The AH is the most common surgery performed which is mainly equipped for benign as well as malignant indications [1]. The extent of pain as well as the length of the period of convalescence associated with hysterectomy depends on the surgical approach. The open AH is related to medium to high pain level and is considered a major surgery [2]. AH is associated with severe postoperative pain [1]. Multimodal pain management program is needed to control pain after AH which is considered as one of the major abdominal surgeries in gynaecology [2]. Pain management is a challenging task in these surgeries leading to favourable outcome in patient satisfaction.
Postoperative pain is a well-known distressing factor and can affect patient’s recovery and mobilisation. Much has been talked about the pathophysiology of pain and many newer modalities have been discovered to combat postoperative pain [3]. There are several analgesic options for abdominal surgeries like systemic analgesia, local infiltration, regional analgesia and abdominal nerve blocks [4]. A number of newly discovered peripheral blocks such as blocks of the anterior abdominal wall like ultrasound guided TAP block and QL block have become popular for postoperative analgesia [5]. These truncal blocks reduce the requirement for opioids and other analgesics. Use of ultrasound increases the effectiveness of these blocks by delineating the anatomy better and increasing the efficacy of these blocks [5].

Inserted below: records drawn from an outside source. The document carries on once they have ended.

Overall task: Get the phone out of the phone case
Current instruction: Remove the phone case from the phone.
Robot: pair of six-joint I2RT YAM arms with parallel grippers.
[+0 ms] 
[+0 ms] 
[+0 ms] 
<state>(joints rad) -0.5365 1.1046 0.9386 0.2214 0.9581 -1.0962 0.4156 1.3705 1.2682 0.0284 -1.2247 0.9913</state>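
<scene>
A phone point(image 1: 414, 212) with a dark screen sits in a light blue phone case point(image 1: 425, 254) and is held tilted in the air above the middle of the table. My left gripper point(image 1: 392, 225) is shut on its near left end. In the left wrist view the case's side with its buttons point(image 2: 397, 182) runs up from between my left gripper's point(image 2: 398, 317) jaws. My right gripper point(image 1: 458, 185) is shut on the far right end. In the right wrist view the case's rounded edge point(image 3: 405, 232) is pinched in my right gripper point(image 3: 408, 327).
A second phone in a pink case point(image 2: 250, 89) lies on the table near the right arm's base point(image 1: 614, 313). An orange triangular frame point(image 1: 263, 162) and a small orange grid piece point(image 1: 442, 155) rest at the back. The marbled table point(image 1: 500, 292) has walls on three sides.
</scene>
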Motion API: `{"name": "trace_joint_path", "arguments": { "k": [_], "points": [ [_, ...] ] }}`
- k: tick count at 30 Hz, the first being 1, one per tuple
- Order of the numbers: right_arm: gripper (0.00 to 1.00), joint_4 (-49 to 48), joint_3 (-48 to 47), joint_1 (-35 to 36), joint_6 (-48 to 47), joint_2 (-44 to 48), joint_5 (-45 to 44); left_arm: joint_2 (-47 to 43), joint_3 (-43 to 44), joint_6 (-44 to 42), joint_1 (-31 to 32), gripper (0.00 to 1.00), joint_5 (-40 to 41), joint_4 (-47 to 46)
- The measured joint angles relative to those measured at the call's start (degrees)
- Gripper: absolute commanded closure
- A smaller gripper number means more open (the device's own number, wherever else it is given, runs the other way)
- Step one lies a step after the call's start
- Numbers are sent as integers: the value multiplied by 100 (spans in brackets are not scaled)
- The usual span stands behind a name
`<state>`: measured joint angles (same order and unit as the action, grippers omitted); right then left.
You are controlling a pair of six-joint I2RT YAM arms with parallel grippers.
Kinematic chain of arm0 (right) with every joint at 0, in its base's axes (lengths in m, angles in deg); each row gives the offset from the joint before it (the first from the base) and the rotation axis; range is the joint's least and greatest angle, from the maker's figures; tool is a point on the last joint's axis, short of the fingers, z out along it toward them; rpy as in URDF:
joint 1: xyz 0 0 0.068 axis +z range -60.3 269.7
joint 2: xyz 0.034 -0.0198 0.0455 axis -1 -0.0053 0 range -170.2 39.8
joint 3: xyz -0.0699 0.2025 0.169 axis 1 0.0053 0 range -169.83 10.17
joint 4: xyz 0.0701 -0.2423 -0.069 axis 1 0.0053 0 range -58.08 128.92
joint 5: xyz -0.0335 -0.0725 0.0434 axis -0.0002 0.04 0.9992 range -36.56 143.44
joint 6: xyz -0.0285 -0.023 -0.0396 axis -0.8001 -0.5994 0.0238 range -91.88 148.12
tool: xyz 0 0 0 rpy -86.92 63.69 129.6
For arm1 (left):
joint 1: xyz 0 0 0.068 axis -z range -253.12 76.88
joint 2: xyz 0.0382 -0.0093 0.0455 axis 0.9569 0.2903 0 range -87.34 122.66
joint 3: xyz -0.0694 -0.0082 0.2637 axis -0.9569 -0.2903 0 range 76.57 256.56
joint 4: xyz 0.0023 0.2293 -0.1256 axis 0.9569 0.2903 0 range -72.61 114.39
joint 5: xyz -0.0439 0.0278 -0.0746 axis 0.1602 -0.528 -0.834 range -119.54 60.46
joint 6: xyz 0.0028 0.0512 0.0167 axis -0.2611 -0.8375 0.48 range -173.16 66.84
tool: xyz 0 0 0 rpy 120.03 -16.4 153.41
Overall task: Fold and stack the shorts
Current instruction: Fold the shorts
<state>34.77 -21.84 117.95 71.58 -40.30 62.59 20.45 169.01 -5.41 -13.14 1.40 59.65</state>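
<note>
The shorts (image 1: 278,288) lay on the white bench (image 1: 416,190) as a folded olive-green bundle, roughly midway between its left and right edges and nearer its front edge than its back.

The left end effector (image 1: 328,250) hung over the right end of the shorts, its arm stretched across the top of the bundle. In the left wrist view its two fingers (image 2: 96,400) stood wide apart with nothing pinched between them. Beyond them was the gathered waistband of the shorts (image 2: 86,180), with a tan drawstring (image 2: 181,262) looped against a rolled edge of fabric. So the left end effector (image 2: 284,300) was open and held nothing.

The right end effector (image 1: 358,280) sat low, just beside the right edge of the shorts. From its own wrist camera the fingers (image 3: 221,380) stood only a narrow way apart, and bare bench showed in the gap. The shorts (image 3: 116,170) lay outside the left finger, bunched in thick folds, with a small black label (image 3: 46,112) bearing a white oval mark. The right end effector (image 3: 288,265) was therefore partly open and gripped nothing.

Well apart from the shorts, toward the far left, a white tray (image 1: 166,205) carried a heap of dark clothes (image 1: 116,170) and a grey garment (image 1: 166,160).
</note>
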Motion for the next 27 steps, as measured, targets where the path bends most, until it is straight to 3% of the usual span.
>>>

The TAP block first described by Rafi AN is a landmark based technique within ilio-lumbar triangle of Petit and is indicated in surgical procedures involving anterior abdominal wall like laparoscopic cholecystectomy, open appendicectomy, caesarean section and other procedures [6]. The QL block is a recently developed new technique in the domain of peripheral nerve blocks involving the nerves of the anterior abdominal wall and was first described by Blanco R [7]. It provides a dermatome sensory block of the lower six thoracic and first lumbar afferents. A recent study has shown that QL block provides better somatic and visceral analgesia than TAP block [8]. The aim of the study was to compare the analgesic efficacy of QL block with that of TAP block. The primary outcome was the time of first analgesic requirement and total dose of analgesic required in 24 hours. The secondary outcome were the haemodynamic changes associated with the blocks, patient satisfaction score at the end of 24 hours and any complications that arise due to the blocks.
Materials and Methods
After obtaining approval from Institutional Ethics Committee (Ref.no: 752/UPUMS/Dean/2019-20/E.C/2019-20), this double blind randomised clinical trial was conducted from June 2017 to January 2019 in the Department of Anaesthesiology in Uttar Pradesh University of Medical Sciences, Etawah. Written and informed consent from each patient was taken after explaining the study procedure.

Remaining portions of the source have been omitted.